Women who "opt-out"—taking an extended period of time away from careers to raise kids—already have a hard time reentering the labor market. Around a third of "highly qualified" women leave their jobs to spend time at home with their children, according to an oft-cited 2009 study from the Center for Talent Innovation. Almost 90 percent of those women wanted to go back to work, this study found, but only 40 percent got full-time jobs. The women who do make it back into a job take a financial hit, with compensation dropping about 30 percent after just two or three years away from work, according to the Institute for Women's Policy Research.
The unspoken rule of not speaking about your family might be prompting employers to take a dimmer view of women who have opted out. Researchers at Vanderbilt University asked more than 3,000 people to assume the role of employer and judge résumés of hypothetical female job applicants. All the résumés displayed equal qualifications, and all applicants had taken a chunk of time away from work. Some applicants explained the reason for the gap, with reference to raising children, and others offered no explanation at all.
Being candid about a child-rearing interval proved far more successful than silence, with employers becoming 30 percent to 40 percent more likely to hire a woman who offered an explanation for taking a break from work. "Any explanation is better than no explanation at all," said Jennifer Shinall, an assistant professor of law at Vanderbilt who worked on the study. "People prefer known risk, knowing why a woman left the labor market."
Awareness of a gap in your work history gives employers a reason to speculate—and discriminate. "The problem with the EEOC guidance is that it creates an atmosphere of ambiguity with regard to a person's care-taking responsibilities," Shinall said. "When the fact of the matter is that's a reality of every day life." Nearly three-quarters of women with children between the ages of 6 and 17 participated in the U.S. labor force as of 2013, according to the Bureau of Labor Statistics.
Of course, disclosure carries risk of its own.

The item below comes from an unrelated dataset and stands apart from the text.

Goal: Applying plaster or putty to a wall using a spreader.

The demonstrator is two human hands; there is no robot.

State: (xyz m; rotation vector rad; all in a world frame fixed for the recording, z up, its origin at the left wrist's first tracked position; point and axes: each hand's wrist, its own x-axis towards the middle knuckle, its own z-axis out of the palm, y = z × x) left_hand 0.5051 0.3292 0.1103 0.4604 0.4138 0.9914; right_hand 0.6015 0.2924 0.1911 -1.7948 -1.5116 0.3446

Telling a potential employer that you spent years caring for children might "greatly exacerbate that discrimination," Ofer Sharone, a sociologist at the University of Massachusetts, told the New York Times. Women are often discriminated against for having kids. The so-called motherhood penalty has been found to decrease a woman's salary 4 percent for every child she has. Talking about the kids at home during an interview would seem to invite similar bias, whether overt or not.
That sort discrimination will still show up at some point unless the topic of children stops being treated as a taboo. "Everyone needs to be talking about this," argues Shinall. "That's when we're going to see any sort of long-run change."